BMKG menekankan bahwa informasi yang disampaikan mengutamakan kecepatan dalam penyebarannya. Oleh karena itu, hasil pengolahan data belum sepenuhnya stabil dan bisa berubah seiring kelengkapan data yang masuk. Hal ini penting untuk dipahami agar masyarakat tidak merasa khawatir berlebihan.
Faktor-Faktor yang Mempengaruhi Persepsi Gempa
Banyak gempa yang dilaporkan oleh BMKG tidak terasa oleh masyarakat karena beberapa faktor teknis dan alamiah. Contohnya, gempa dengan magnitudo kurang dari 4,0 sering kali tidak terasa meskipun tercatat oleh alat seismometer. Alat ini sangat sensitif dan mampu mendeteksi guncangan super kecil yang tidak dirasakan manusia, namun penting bagi ilmuwan untuk memetakan aktivitas tektonik.
Selain itu, gempa yang berpusat di kedalaman yang sangat dalam sering kali tidak terasa di permukaan karena energi guncangannya sudah teredam oleh lapisan bumi sebelum mencapai permukaan. Lokasi masyarakat yang jauh dari pusat gempa juga menyebabkan getaran terasa sangat lemah atau bahkan tidak terasa sama sekali.
Tanah lunak dapat memperkuat guncangan, sedangkan tanah keras atau batuan padat cenderung meredam getaran. Oleh karena itu, persepsi terhadap gempa bisa berbeda-beda tergantung kondisi geografis setempat.
Langkah-Langkah yang Harus Dilakukan Saat Terjadi Gempa
Menghadapi gempa bumi, penting untuk tetap tenang dan melakukan tindakan yang tepat.
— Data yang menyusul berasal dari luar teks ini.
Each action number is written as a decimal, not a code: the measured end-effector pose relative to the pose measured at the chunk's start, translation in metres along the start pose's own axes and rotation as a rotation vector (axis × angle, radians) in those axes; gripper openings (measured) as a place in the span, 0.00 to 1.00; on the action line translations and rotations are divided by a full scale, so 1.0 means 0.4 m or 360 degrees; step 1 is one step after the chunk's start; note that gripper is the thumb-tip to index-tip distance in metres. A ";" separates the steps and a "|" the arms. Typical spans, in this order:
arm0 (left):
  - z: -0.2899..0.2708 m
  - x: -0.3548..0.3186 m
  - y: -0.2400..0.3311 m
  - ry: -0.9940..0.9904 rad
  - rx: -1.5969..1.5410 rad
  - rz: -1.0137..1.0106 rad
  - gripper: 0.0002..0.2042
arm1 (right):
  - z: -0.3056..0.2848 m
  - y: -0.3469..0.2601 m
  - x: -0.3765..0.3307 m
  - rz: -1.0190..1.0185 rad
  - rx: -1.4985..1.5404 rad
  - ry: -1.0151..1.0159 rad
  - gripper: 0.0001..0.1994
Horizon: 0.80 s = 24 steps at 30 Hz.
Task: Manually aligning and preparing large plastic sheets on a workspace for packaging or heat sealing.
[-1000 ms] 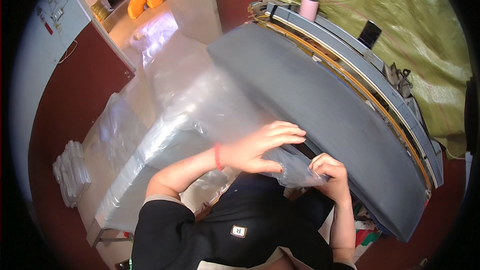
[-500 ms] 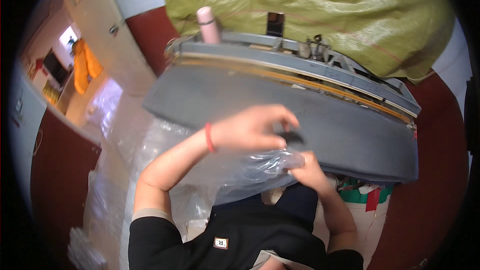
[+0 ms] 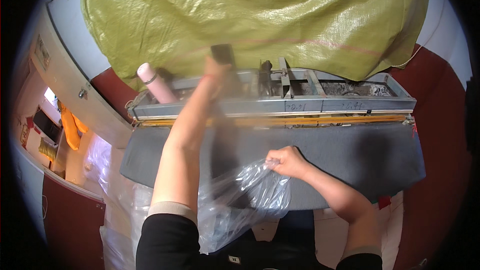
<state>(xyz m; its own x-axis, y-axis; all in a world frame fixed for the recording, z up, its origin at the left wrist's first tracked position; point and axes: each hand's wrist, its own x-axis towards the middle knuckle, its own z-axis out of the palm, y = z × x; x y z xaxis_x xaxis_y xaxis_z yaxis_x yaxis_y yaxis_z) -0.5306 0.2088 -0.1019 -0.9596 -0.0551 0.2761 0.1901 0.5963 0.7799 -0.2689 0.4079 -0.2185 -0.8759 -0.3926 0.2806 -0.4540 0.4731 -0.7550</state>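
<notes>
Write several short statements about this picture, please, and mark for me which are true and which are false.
1. The right hand grips clear plastic. True.
2. The left hand rests on the grey pad. False: the left hand, blurred, is up at the phone, beyond the pad.
3. The pink flask leans. True.
4. The big sheet is red. False: the sheet is yellow-green.
5. The door stands open. True.

Grey is being shown by the padded board, colourless by the plastic before it, pink-lined yellow-green by the sheet behind.
</notes>
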 end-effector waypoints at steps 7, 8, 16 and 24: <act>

Berikut adalah langkah-langkah yang perlu dilakukan:
Tenang
Saat gempa terjadi, berusahalah untuk tidak panik dan tetap tenang! Tarik napas dalam-dalamnya, lalu lihatlah keadaan sekitar dan pilihlah tempat yang aman untuk berlindung.Di dalam rumah
Jika sedang berada di dalam penginapan atau rumah, segera cari tempat yang aman. Berlindung di bawah meja adalah tempat terbaik untuk melindungi diri dari benda-benda yang berjatuhan akibat gempa. Setelah itu, lindungi kepala dengan benda empuk seperti bantal, helm, atau papan. Jika tidak ada, gunakan kedua tangan dengan posisi tertelungkup.Di luar ruangan
Jika sedang berada di luar ruangan, segera menjauhi gedung dan tiang serta menuju daerah terbuka. Tetap tenang dengan menarik napas dalam-dalam dan jangan melakukan apapun. Biasanya, setelah gempa pertama akan terjadi gempa susulan.Di kerumunan
Jika sedang berada di kerumunan, biasanya akan terjadi kepanikan. Untuk menghindari hal tersebut, perhatikan arahan petugas penyelamat dan segera menuju ke tangga darurat untuk mencapai daerah terbuka.Di gunung atau dataran tinggi
Jika gempa terjadi saat berada di gunung, segera bergerak ke daerah lapang untuk berlindung. Hindari daerah dekat lereng karena ada kemungkinan terjadi longsoran yang berbahaya.Di laut
Gempa di bawah laut bisa menimbulkan gelombang tsunami. Jika gempa terjadi, segera bergerak ke dataran yang lebih tinggi untuk menghindari risiko bahaya.Di dalam kendaraan
Bagi yang sedang berkendara saat gempa terjadi, segera berpegang erat agar tidak terjatuh. Berhenti di tempat yang lapang dan tetap di sana hingga gempa berakhir.